Now the internet simplifies this process into the press of a button. But who’s to say if this immediacy and interconnectedness mean it’s better, or even more successful! In fact, one could argue having such a wealth of options and still not feeling like there’s a person out there for you is worse than being unsuccessful with limited options. At least then there’s the potential to believe the lack of real connection in your life is because of factors beyond your control, instead of being presented quite thoroughly with the crushing reality that love is a lie.

Then there’s the question of how well each executes transparency. Does less room for describing yourself and what you want in someone mean there’s less room to project an image and therefore allows for real candor, or is it listing 30 book titles and 73 movies you enjoy that exposes the real you?

It’s a difficult call. But thanks to h_e_r_s_t_o_r_y, the Instagram account run by Kelly Rakowski and known for its archived lesbian culture content, we no longer have to speculate! In August, the account began what they called “beta testing” for a website dedicated to personals of hersteryear.

It would be an homage to all the unique ways queer women have marked themselves and dog-whistled each other throughout the decades, the witch bitch switches and the techno hippie hyperdykes from the queer classifieds of the 80s, only this time it’d be instant and without the anonymity. The personals would be tagged with the participants’ username and shared as a text image with its 60,000 followers.

Anyone could (and still can!) sign up, and since their call for submissions a little over ten personals have been posted. It’s been something else watching the DMs roll out in real time as comments and seeing people @ing their friends to come get their people. For every hundred likes each post has gotten there have been a thousand more views, and for some idea of the scope of this experiment, the other day Ilana Glazier liked someone’s personal.

I wanted to know more (more apparently than the heaps of information already available to me?), so I reached out to a handful of participants for an update. In particular I was interested in what motivated them to submit and how it’s been since their personal went up. Here’s what they had to say!

@babyegirl: “I love the idea of an old school style personal ad and I think I actually got a pretty good response.

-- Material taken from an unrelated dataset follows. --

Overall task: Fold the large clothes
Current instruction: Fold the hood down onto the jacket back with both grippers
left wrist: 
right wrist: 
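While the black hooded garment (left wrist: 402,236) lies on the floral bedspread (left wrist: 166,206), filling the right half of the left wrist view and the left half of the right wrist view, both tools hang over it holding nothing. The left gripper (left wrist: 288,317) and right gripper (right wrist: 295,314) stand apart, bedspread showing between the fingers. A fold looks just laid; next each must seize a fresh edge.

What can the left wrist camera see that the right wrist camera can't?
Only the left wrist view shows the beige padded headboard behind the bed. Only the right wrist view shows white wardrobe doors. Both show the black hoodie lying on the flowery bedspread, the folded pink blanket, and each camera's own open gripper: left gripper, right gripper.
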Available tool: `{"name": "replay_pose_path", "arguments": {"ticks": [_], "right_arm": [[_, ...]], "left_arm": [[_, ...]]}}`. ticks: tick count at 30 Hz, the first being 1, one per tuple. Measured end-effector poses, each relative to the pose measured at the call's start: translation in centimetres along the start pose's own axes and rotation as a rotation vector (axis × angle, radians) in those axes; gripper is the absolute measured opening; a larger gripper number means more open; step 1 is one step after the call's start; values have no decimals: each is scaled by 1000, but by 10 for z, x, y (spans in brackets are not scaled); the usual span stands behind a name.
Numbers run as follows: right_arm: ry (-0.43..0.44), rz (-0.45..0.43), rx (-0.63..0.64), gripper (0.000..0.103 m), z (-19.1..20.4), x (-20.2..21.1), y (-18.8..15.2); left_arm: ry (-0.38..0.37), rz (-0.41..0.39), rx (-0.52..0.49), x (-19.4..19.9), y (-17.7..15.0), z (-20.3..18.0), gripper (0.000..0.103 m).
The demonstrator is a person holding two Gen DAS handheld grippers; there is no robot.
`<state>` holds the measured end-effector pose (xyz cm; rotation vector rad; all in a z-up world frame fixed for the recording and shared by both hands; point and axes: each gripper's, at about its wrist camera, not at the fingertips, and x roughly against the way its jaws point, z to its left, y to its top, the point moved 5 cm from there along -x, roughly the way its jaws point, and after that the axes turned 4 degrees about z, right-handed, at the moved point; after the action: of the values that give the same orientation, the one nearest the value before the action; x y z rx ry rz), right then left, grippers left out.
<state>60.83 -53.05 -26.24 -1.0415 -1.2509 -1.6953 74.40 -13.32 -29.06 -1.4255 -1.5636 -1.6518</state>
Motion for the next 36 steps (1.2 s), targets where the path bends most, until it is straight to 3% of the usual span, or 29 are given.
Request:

Most people don’t directly message and instead like a bunch of your pictures, which is kind of strange and passive but I did find a cool girl I’m now texting who lives nearby in New Orleans.” [editors note: @babyegirl would like me to let people know she’s still single wiiiink.]

@stale.kael: “The reason for posting was to just take part and have something to look back at 20 years later. As someone who’s introverted the attention was a bit intense. But I won’t lie, it was nice being on the receiving end of it. The responses were all so nice and I didn’t get a date out of the personal ad but I get some new people to follow, plus a pen pal and point of contact in San Fransisco.”

@andthen_shesaid: “I submitted mostly because I loved that they were bringing back the idea from On Our Backs and other old school methods for lesbian/queer community. I wasn’t looking for a date at the time, but was curious about what would happen if I posted for other like-minded people. I did get a lot of responses and reactions but very few IRL follow-through, except from some new followers. I’m guessing this is similar to dating sites, ha. It was a fun experience, I’d do it again. : )”

@ireland.ingrid: “I wrote my ad while celebrating femme day with my best friend. A faux holiday where every single part of the day has to be indulgent :) When I wrote it, with her by my side, I don’t think either of us expected it to get legitimate responses or let alone be posted on Instagram. But here I am weeks later having purchased a ticket to North Carolina. The comments on the post are the most special part of the whole experience to me. The way I present myself can often be so isolating in this community.. so to see other femmes rejoicing.. saying ‘this is so me!’ That made me so happy. Most of the responses were from andro babes in other cities saying the ad intrigued them etc but nothing went beyond small talk. But before my ad was posted, another was posted.. the ‘rare bird’ one. I read it and laughed, it’s basically a puzzle piece to my ad. And I almost exclusively wear clogs. After mine was posted she reached out.. texting turned into hand written letters and mailed gifts from nature which turned into FaceTime calls. And now I’m going to go see her. Wish me luck?”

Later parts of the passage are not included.